OPINION FILED MAY 6, 1986.

HELEN MAZUR, ADM'R OF THE ESTATE OF EDWARD A. MAZUR, DECEASED, PLAINTIFF-APPELLANT,

v.

LUTHERAN GENERAL HOSPITAL ET AL., DEFENDANTS-APPELLEES.



Appeal from the Circuit Court of Cook County; the Hon. Irving R. Norman, Judge, presiding.

JUSTICE HARTMAN DELIVERED THE OPINION OF THE COURT:

Plaintiff appeals from the denial of a motion for a new trial after an adverse jury verdict in a medical malpractice action, raising as issues whether: (1) expert medical testimony was erroneously admitted in violation of Supreme Court Rule 220 (103 Ill.2d R. 220); (2) expert medical testimony was erroneously excluded as conjectural; and, (3) the circuit court gave the jury improper instructions on proximate cause.

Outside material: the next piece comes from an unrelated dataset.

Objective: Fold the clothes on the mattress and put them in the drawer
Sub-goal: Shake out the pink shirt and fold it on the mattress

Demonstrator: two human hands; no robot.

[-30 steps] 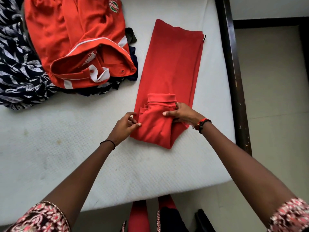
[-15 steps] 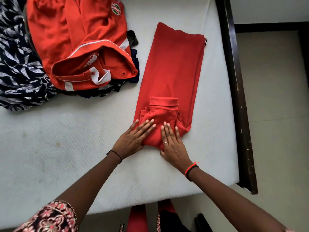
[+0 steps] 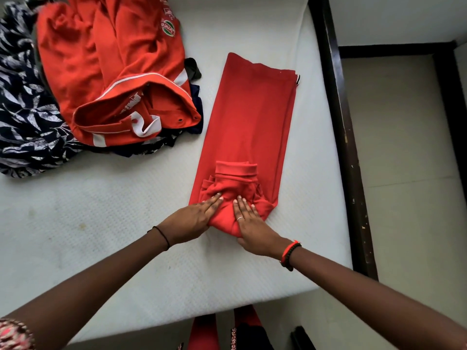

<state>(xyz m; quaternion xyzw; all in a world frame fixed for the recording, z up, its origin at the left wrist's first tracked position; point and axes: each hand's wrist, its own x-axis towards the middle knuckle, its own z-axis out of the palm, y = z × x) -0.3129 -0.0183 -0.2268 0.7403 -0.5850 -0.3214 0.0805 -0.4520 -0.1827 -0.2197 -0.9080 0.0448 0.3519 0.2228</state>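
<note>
Only 1 wide-angle view is given, taken from head height and faced forward and steeply down, near the mattress [image 3: 106,223] edge.

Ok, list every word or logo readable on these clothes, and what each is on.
"Limca", it seems: oval badge on the orange-red jersey.
White lettering above the badge: too blurred to read.
White lettering in the jersey's fold: partly hidden, unreadable.
Plain red garment: no text.
</note>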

On April 18, 1977, decedent, Edward Mazur, saw defendant Dr. Alfons Czarkowski, complaining of loss of weight, loss of appetite and a sore throat. After examining and testing decedent, Dr. Czarkowski made a preliminary diagnosis of jaundice and dehydration with suspected liver problems and arranged for decedent to enter defendant Lutheran General Hospital ("Lutheran General") that afternoon.

Dr. Czarkowski, who was leaving town, also made arrangements for defendant Dr. Hubert Gornstein to attend decedent. On admission to the hospital, the on-call medical resident took a complete history from, and gave a physical examination to, decedent. Tests run on decedent established that he was malnourished due to his alcoholism, but was not dehydrated. To treat decedent's malnutrition, food and oral fluids were ordered. Drugs were prescribed to prevent severe alcohol withdrawal and delirium tremens. Additional tests were ordered.

Over the next three days, April 19-21, 1977, decedent seemed to improve; however, at 6 a.m. on April 22, 1977, he was found dead in his bathroom. An autopsy performed that day, supervised by Dr. Jonas Valaitis, chairman of the division of pathology at Lutheran General, led the latter to conclude that decedent had died from bronchopneumonia and had also suffered from "much fatty change of the liver."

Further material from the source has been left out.